-- Work order --
Where does "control" occur in the listing? Copy every line that holds it.

-- Information shown --

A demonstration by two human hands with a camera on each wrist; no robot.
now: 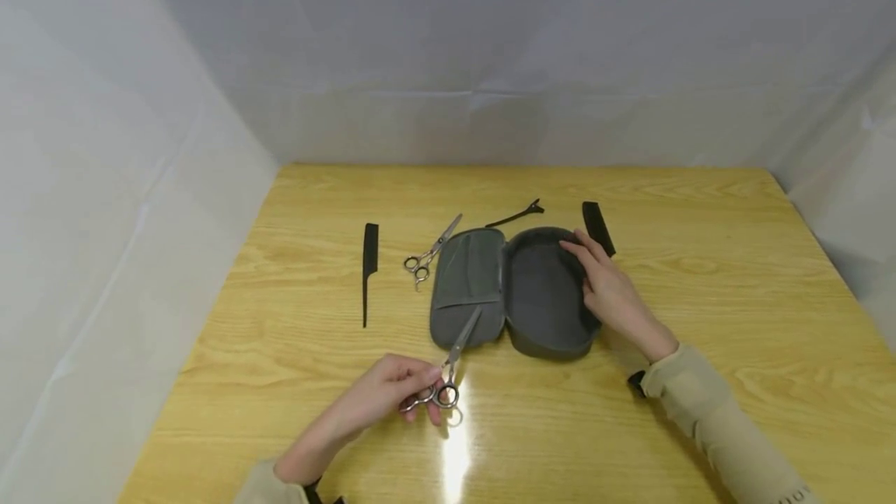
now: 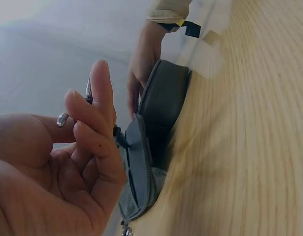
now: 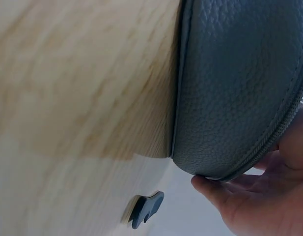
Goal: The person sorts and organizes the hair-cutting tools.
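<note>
An open grey case (image 1: 483, 255) lies in the middle of the wooden table, its lid half (image 2: 136, 162) on the left and its deeper half on the right. My left hand (image 1: 420, 387) pinches the finger rings of silver scissors (image 1: 458, 344) just in front of the case. Their blades point up over the lid's near edge. My right hand (image 1: 595, 271) holds the right rim of the deeper half, with thumb and fingers (image 3: 249, 201) on either side of the zipper edge (image 3: 269, 137). In the left wrist view my curled fingers (image 2: 92, 142) hide most of the scissors.
A second pair of scissors (image 1: 427, 255) lies left of the lid, and a black tail comb (image 1: 367, 267) lies further left. Behind the case are a black hair clip (image 1: 518, 215) and a wide black comb (image 1: 598, 228). White walls enclose the table (image 1: 735, 294) on three sides.
</note>
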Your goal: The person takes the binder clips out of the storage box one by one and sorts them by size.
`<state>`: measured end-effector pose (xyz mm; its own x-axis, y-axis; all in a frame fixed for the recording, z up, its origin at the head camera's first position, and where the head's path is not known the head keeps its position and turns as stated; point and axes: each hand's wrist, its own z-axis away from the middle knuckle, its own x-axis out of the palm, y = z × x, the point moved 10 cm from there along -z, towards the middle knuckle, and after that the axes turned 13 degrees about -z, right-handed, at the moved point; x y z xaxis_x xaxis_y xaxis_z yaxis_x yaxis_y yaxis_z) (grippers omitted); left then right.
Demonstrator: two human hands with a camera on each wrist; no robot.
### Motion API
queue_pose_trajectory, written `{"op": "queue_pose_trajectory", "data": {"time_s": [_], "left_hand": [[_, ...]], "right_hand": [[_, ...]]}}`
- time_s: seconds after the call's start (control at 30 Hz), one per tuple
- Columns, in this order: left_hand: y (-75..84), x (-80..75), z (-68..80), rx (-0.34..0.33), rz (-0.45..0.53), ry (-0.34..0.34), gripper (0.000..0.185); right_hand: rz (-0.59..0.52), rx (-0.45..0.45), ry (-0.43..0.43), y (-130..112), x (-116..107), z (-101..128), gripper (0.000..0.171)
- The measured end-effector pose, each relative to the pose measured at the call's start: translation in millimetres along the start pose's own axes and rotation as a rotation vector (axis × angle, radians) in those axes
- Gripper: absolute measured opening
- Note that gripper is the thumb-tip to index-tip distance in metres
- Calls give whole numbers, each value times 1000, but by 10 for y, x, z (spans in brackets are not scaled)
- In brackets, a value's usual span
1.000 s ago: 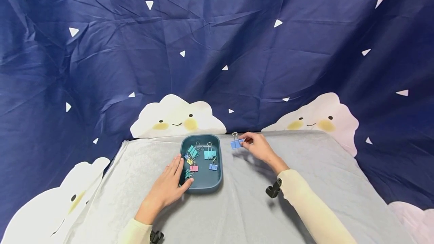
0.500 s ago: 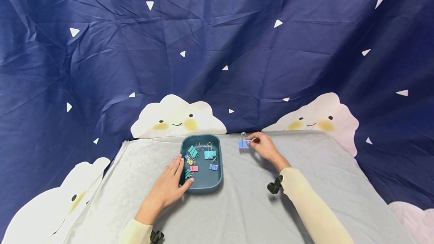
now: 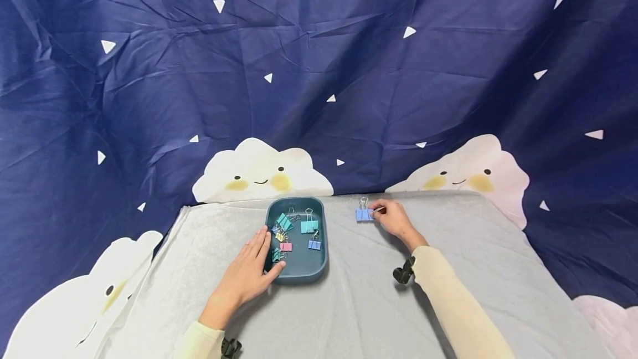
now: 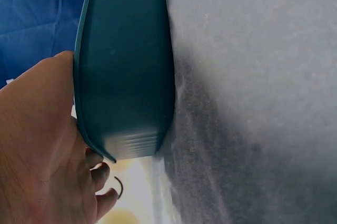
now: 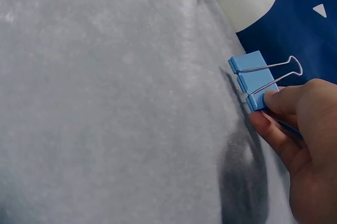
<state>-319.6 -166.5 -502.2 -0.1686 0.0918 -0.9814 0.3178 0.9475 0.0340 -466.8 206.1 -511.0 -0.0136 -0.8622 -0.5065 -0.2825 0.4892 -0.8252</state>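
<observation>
Tray (image 3: pixel 301 265) holding assorted clips (image 3: pixel 286 247) on grey cloth (image 3: pixel 344 309); left grip (image 3: pixel 245 271), outstretched, touching rim (image 3: pixel 295 199); right grip (image 3: pixel 392 218) pinching large blue clip (image 5: pixel 256 78).

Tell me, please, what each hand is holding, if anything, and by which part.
The right hand pinches the large blue binder clip by one end of its body. The left hand grips nothing; its straight fingers rest on the tray rim.
</observation>
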Motion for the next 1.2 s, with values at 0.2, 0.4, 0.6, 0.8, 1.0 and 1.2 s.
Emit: {"op": "queue_pose_trajectory", "data": {"time_s": [0.2, 0.4, 0.6, 0.8, 1.0, 1.2], "left_hand": [[13, -17, 9, 5, -2, 4, 89], [16, -17, 10, 4, -6, -3, 91], [13, -8, 7, -2, 10, -12, 90], [12, -21, 5, -3, 18, -2, 90], [13, -15, -1, 0, 9, -4, 90], [14, -24, 2, 4, -2, 0, 90]], "right_hand": [[3, 3, 4, 42, 30, 20, 14], [-9, 22, 1, 64, 57, 24, 13], [7, 18, -1, 50, 82, 21, 13], [32, 18, 1, 56, 88, 15, 13], [43, 12, 3, 58, 81, 6, 14], [32, 14, -1, 56, 89, 17, 15]]}}
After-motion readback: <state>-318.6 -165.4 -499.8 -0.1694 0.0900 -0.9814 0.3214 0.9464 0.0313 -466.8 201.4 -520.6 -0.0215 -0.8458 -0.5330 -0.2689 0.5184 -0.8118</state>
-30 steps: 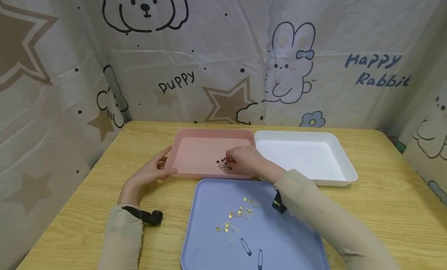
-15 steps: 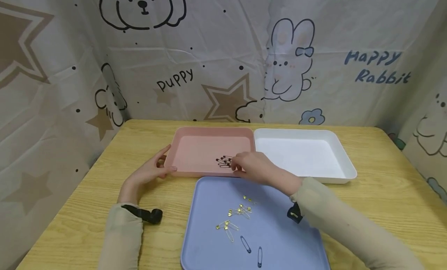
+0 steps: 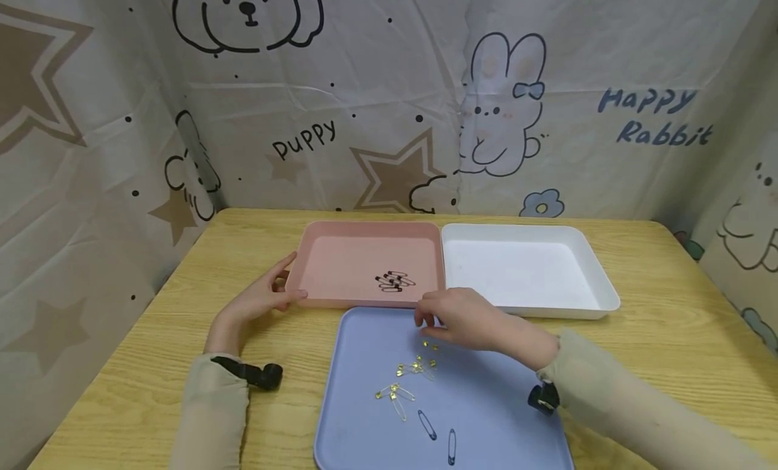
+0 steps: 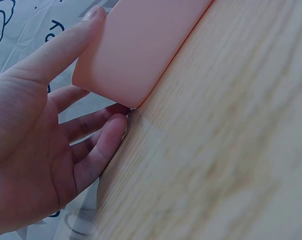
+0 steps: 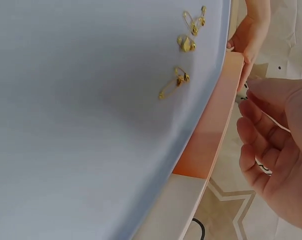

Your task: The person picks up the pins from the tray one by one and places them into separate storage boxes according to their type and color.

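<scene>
My left hand holds the left end of the pink tray, thumb at its near corner and fingers along the side wall. In the left wrist view the thumb lies against the tray's wall. A small heap of black safety pins lies inside the pink tray. My right hand, fingers loosely bent and holding nothing, hovers over the far edge of the blue tray. Gold safety pins lie in loose clusters there, some partly hidden by that hand. Closer to me are two dark safety pins, one slanted, one upright in view.
To the right of the pink tray, side by side with it, stands a white tray. All the trays rest on a wooden table. A printed cloth hangs behind and at both sides.
My right hand has drawn back from the pink tray, right and toward me, over the blue tray, uncovering the black safety pins. The left hand stays at the pink tray's end.
</scene>
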A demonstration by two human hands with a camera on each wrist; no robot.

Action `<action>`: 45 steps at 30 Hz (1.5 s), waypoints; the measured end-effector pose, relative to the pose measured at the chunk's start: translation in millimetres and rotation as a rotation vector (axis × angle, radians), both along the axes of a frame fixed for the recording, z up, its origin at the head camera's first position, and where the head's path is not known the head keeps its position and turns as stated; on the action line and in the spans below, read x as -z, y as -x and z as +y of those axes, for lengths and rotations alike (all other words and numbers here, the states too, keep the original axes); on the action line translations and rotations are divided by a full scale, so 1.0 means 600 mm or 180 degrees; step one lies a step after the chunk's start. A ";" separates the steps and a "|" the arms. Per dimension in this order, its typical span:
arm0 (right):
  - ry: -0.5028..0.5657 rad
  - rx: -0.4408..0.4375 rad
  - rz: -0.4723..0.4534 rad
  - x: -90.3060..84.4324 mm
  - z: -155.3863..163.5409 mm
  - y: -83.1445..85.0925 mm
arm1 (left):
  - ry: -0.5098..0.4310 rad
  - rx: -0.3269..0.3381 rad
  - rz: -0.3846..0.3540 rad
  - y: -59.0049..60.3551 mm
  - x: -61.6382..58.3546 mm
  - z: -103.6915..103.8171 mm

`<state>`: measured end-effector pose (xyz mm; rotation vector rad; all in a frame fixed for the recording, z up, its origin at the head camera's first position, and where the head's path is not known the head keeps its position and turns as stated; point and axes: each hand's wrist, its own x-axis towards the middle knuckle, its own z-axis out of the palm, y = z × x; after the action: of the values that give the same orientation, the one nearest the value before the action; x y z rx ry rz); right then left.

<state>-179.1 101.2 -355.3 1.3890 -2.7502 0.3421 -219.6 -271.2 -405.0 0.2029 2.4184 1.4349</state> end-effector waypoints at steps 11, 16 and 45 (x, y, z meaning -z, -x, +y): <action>-0.0141 -0.0366 -0.0362 0.008 0.021 -0.024 | -0.0046 -0.0023 -0.0042 -0.003 0.002 0.000; -0.0196 -0.0524 -0.0608 0.010 0.027 -0.034 | -0.0029 0.0014 -0.0009 -0.004 0.003 -0.001; -0.0321 -0.1415 -0.1176 0.046 0.049 -0.084 | -0.0057 -0.0008 -0.0021 -0.002 -0.003 0.001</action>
<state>-128.5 130.7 -382.9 2.1650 -2.7244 0.5292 -218.1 -270.5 -403.5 0.1991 2.4022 1.4563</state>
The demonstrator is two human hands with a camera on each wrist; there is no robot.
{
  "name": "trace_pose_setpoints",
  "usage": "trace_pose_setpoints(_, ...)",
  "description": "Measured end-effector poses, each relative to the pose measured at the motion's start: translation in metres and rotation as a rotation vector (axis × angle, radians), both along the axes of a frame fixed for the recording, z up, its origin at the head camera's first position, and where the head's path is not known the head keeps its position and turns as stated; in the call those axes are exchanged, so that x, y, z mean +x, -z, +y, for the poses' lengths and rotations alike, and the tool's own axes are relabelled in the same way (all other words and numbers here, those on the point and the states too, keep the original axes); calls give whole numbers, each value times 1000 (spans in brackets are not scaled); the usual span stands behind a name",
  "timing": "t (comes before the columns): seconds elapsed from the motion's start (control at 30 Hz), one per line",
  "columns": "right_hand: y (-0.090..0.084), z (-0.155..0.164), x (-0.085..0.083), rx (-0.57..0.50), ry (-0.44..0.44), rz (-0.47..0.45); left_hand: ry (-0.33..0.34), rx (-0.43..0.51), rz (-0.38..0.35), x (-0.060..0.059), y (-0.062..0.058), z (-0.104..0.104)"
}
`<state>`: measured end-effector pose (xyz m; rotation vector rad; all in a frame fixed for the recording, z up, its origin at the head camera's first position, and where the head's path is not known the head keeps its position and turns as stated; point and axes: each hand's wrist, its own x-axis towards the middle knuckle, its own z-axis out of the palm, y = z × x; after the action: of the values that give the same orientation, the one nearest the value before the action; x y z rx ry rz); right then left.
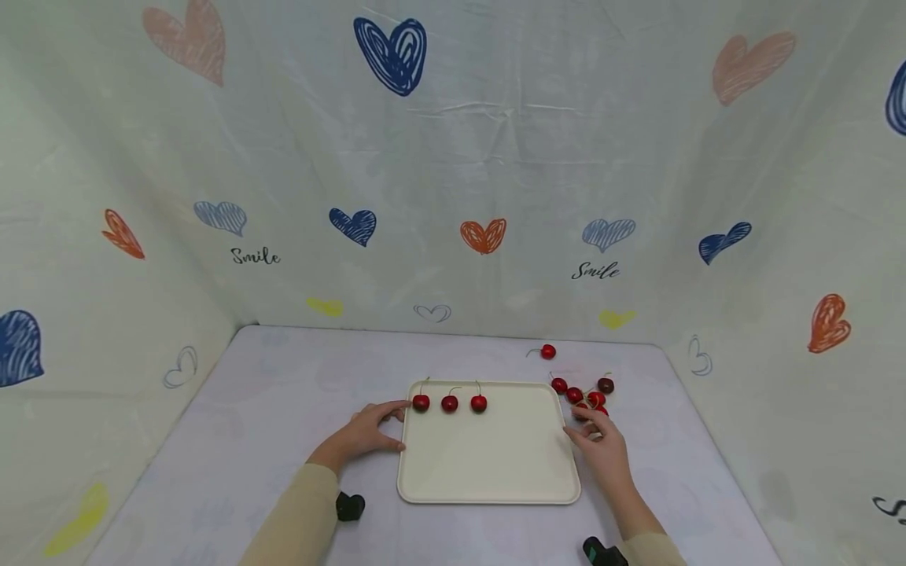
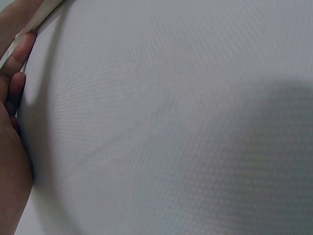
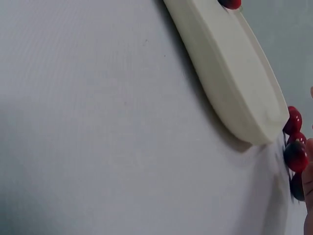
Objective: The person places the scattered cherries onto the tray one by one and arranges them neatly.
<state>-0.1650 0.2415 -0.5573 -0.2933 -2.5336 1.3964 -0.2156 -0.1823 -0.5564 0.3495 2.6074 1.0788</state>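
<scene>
My left hand (image 1: 366, 432) grips the left edge of a cream rectangular tray (image 1: 495, 464), its index finger at the upper rim and thumb lower down. In the left wrist view, curled fingers (image 2: 18, 54) lie against the tray's edge. Three dark red cherries (image 1: 449, 403) with stems stand in a row along the tray's far side. At the tray's right edge, my right hand (image 1: 602, 452) reaches over a loose cluster of cherries (image 1: 597, 399), thumb and index finger apart. The right wrist view catches only fingertips (image 3: 309, 152) beside a cherry (image 3: 296, 156).
A single cherry (image 1: 548, 352) lies farther back, beyond the cluster. White cloth covers the table (image 1: 283, 369), and a curtain printed with hearts (image 1: 484, 236) encloses its back and sides. Black wrist devices (image 1: 350, 507) sit at both wrists.
</scene>
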Motion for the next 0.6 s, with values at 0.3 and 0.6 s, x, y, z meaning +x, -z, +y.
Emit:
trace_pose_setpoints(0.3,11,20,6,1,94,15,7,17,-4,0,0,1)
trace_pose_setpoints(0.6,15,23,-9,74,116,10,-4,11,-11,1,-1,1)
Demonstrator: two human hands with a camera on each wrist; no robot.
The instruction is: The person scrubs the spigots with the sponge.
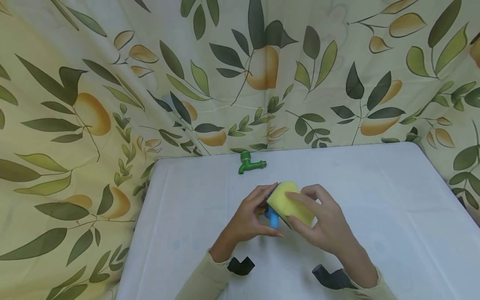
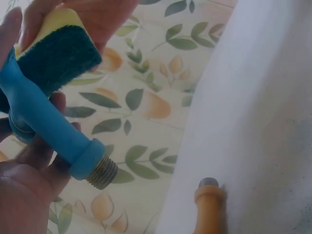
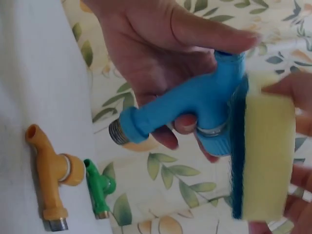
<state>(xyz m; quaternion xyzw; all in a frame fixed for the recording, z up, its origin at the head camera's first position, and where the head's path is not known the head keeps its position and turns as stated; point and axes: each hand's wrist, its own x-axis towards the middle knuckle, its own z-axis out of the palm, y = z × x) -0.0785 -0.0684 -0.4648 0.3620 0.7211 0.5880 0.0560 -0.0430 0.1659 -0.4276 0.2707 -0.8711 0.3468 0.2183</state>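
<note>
My left hand grips a blue plastic tap with a threaded metal end, thumb on one opening and fingers around the body. A yellow sponge with a dark green scouring side is pinched between the thumb and fingers of my right hand. Its scouring side lies against the blue tap in the right wrist view. Both hands are raised over the table, close together. In the head view the sponge and left hand cover most of the blue tap.
A green tap lies near the table's far edge. An orange tap lies on the white table nearby, mostly hidden behind my left hand in the head view. Leaf-and-fruit patterned cloth hangs behind and left of the table.
</note>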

-- Response to this task --
- time_s: seconds after the call's start (control at 30 Hz), one per tuple
  "timing": "t (comes before the columns): seconds elapsed from the motion's start (control at 30 Hz), one per line",

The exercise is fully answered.